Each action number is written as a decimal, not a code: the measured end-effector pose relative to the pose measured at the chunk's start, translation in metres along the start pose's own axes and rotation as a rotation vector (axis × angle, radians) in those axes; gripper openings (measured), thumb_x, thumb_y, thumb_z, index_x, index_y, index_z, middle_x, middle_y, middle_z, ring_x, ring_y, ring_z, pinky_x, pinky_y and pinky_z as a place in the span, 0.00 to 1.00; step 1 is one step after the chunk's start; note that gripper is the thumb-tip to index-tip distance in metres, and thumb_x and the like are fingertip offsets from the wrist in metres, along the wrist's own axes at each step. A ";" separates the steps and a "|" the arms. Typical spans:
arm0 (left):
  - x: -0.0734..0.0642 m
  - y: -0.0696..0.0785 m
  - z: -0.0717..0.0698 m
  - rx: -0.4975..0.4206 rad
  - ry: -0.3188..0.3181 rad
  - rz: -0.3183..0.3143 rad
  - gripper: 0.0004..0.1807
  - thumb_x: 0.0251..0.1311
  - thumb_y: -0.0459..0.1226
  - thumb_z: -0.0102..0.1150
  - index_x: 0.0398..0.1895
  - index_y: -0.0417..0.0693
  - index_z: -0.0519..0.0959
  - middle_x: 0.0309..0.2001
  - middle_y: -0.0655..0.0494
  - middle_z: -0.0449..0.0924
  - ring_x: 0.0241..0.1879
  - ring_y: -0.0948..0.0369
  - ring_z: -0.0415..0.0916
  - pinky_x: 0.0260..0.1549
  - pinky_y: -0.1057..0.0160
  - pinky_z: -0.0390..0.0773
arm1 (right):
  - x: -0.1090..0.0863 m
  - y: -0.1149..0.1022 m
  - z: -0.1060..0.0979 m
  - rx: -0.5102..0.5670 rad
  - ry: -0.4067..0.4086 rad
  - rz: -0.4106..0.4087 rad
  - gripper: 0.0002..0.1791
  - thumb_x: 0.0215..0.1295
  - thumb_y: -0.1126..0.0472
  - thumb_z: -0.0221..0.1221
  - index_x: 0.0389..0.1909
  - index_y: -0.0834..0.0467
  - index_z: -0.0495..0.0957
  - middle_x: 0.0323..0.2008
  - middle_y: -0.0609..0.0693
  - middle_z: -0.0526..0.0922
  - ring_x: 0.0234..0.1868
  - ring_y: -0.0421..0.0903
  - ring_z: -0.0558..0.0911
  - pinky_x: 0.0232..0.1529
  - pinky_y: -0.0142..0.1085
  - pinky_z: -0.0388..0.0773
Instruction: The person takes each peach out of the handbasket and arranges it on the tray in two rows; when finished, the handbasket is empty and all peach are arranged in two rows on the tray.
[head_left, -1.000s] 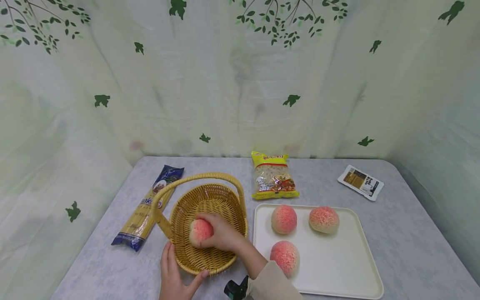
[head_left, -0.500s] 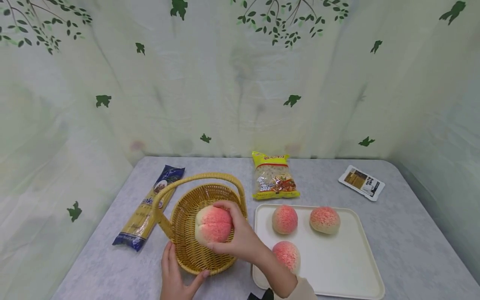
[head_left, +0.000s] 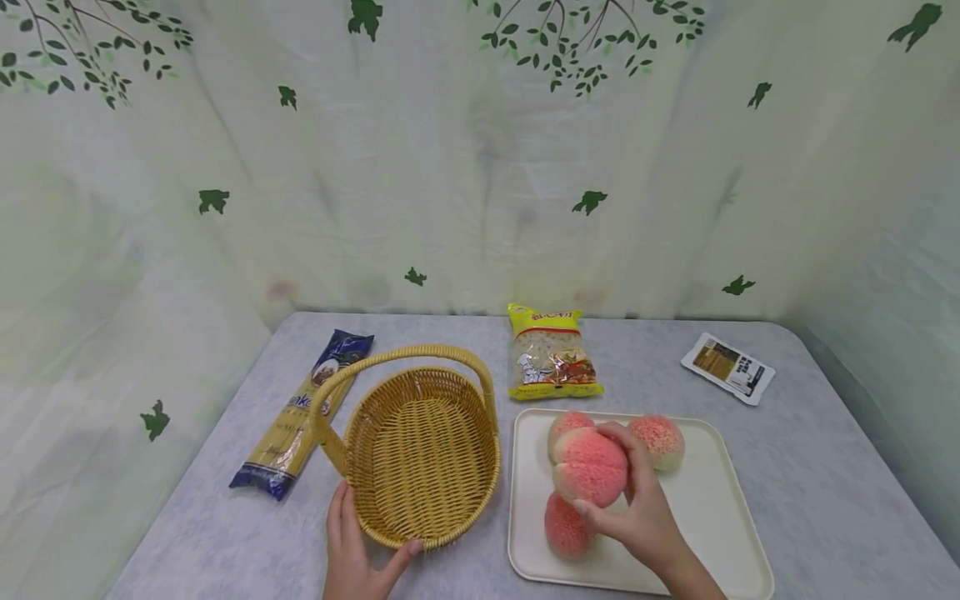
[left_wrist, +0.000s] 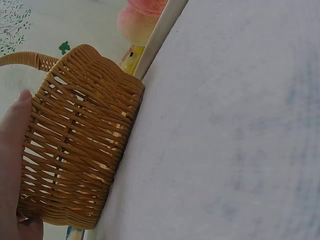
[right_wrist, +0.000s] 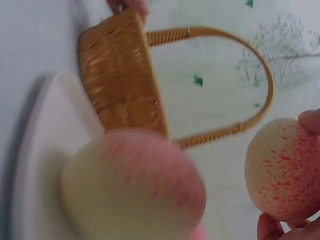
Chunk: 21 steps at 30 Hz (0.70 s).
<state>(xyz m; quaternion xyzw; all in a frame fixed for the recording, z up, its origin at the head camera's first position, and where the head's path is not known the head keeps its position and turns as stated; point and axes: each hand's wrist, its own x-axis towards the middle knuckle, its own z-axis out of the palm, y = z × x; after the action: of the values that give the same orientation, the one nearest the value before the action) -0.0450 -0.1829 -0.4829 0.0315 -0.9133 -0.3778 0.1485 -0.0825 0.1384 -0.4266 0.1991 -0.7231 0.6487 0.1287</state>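
Observation:
A pink and cream peach (head_left: 591, 468) is held between the thumb and fingers of my right hand (head_left: 648, 508), over the white tray (head_left: 697, 533). Three more peaches are on the tray: a back-left peach (head_left: 570, 423), partly hidden by the held one, a back-right peach (head_left: 658, 442) and a front peach (head_left: 567, 527). The right wrist view shows the held peach (right_wrist: 287, 172) close to a blurred peach (right_wrist: 132, 185). My left hand (head_left: 356, 546) grips the front-left rim of the wicker basket (head_left: 423, 458), thumb at the front and fingers along the side. Nothing lies inside the basket.
Left of the basket, a long blue and gold packet (head_left: 300, 417) lies slanted on the grey table (head_left: 187, 542). A yellow-edged clear bag (head_left: 555, 354) is behind the tray, and a small white pouch (head_left: 727, 368) lies at the back right. The basket's tall handle (head_left: 420, 350) arches up.
My right hand has lifted the peach out of the basket and carried it rightward over the tray. The left hand stays at the basket's rim.

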 end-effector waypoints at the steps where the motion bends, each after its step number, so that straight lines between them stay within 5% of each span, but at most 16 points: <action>1: 0.000 0.000 0.000 0.000 -0.001 -0.001 0.62 0.37 0.46 0.73 0.68 0.36 0.40 0.64 0.33 0.39 0.61 0.39 0.43 0.47 0.35 0.58 | -0.006 0.002 -0.006 -0.021 0.027 0.031 0.45 0.38 0.78 0.67 0.60 0.67 0.56 0.55 0.59 0.62 0.55 0.42 0.66 0.52 0.25 0.65; 5: 0.000 0.001 -0.001 0.000 -0.011 -0.013 0.62 0.38 0.47 0.72 0.68 0.36 0.40 0.64 0.34 0.39 0.62 0.39 0.43 0.48 0.36 0.58 | -0.028 0.014 -0.028 -0.203 0.117 0.170 0.44 0.40 0.74 0.69 0.59 0.65 0.56 0.54 0.52 0.63 0.52 0.35 0.66 0.50 0.18 0.62; 11: 0.000 0.001 0.000 0.007 -0.021 -0.027 0.62 0.38 0.47 0.72 0.68 0.36 0.40 0.65 0.35 0.38 0.62 0.39 0.43 0.48 0.36 0.58 | -0.058 0.028 -0.050 -0.449 0.149 0.396 0.44 0.43 0.61 0.71 0.60 0.62 0.57 0.54 0.51 0.63 0.48 0.30 0.64 0.43 0.16 0.61; 18: 0.000 0.002 0.000 0.011 -0.010 -0.028 0.61 0.38 0.47 0.72 0.68 0.34 0.41 0.65 0.34 0.39 0.62 0.39 0.44 0.48 0.35 0.59 | -0.073 0.039 -0.062 -0.517 0.115 0.527 0.46 0.42 0.55 0.71 0.60 0.63 0.57 0.54 0.61 0.60 0.53 0.53 0.62 0.50 0.55 0.63; 21: -0.001 0.002 0.000 0.010 -0.006 -0.024 0.61 0.38 0.47 0.72 0.68 0.34 0.41 0.64 0.34 0.39 0.62 0.39 0.44 0.47 0.35 0.59 | -0.075 0.043 -0.064 -0.533 0.104 0.493 0.45 0.41 0.56 0.71 0.59 0.63 0.58 0.53 0.60 0.60 0.52 0.52 0.60 0.48 0.57 0.62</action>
<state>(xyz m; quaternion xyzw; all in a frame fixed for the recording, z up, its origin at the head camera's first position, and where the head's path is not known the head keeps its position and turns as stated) -0.0442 -0.1817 -0.4817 0.0422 -0.9152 -0.3750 0.1412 -0.0400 0.2146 -0.4901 -0.0551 -0.8856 0.4582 0.0524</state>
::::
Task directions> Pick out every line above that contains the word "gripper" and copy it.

Result of this task>
Each action number is written as a decimal, not a code: the measured end-effector pose relative to the pose measured at the chunk's start, translation in metres along the start pose's own axes and rotation as a rotation vector (axis × angle, radians) in those axes; gripper openings (measured), thumb_x, thumb_y, thumb_z, index_x, index_y, index_z, middle_x, middle_y, middle_z, ring_x, ring_y, ring_z, pinky_x, pinky_y and pinky_z as a place in the span, 0.00 to 1.00; step 1 is one step after the chunk's start; note that gripper is the thumb-tip to index-tip distance in metres, and thumb_x and the like are fingertip offsets from the wrist in metres, along the wrist's own axes at each step. A ";" separates the steps and a "|" the arms. Typical spans:
  - gripper: 0.0004..0.1807
  - gripper: 0.0002..0.1791

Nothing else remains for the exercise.